**TASK PROMPT:**
Could you work out how many lines in the material below hold the word "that"? Give only the number in reply.
* * * * *
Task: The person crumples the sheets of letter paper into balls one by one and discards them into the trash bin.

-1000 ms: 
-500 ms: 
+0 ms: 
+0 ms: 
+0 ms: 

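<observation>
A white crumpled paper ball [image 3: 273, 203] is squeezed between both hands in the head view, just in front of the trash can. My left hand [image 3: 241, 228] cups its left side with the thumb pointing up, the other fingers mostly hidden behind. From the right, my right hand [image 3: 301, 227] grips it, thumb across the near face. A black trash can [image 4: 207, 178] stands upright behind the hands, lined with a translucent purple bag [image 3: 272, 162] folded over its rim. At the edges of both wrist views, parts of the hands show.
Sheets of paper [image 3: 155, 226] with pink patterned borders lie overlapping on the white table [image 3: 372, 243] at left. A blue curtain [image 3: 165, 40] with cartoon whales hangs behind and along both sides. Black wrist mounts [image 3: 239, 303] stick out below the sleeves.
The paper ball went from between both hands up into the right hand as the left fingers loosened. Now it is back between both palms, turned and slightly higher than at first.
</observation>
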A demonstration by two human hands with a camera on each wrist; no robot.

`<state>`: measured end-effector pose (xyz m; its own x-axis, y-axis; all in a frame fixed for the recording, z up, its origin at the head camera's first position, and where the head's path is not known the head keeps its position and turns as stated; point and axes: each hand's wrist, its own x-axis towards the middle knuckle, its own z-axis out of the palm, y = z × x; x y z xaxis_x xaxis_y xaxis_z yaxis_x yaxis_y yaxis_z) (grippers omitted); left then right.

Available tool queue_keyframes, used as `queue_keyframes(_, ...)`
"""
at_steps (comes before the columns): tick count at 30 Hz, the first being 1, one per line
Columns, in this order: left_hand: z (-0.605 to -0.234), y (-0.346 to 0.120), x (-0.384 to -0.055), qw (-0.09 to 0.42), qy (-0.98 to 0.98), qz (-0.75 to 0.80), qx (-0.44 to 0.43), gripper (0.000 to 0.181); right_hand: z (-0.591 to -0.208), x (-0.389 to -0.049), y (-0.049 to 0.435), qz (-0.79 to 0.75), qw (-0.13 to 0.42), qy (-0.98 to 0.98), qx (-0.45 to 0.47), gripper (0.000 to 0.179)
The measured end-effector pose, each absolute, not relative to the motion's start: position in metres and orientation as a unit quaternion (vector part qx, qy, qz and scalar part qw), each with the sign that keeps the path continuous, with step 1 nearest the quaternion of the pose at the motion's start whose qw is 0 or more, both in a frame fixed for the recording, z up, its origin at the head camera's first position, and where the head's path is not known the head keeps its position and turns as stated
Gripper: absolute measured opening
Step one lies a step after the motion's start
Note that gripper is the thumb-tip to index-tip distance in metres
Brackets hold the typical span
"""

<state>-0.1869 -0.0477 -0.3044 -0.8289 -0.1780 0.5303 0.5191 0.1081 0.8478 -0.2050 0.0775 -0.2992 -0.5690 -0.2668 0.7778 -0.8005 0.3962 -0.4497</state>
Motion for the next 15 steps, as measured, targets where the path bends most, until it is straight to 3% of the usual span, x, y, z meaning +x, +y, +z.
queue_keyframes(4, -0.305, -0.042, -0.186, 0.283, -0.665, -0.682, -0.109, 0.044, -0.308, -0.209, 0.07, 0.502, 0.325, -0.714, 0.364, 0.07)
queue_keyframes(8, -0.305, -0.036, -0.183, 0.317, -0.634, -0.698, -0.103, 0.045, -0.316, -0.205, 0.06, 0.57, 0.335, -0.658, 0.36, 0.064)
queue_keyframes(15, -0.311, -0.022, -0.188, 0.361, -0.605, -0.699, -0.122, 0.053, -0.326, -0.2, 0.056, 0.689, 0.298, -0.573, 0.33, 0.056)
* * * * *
**TASK RESULT:**
2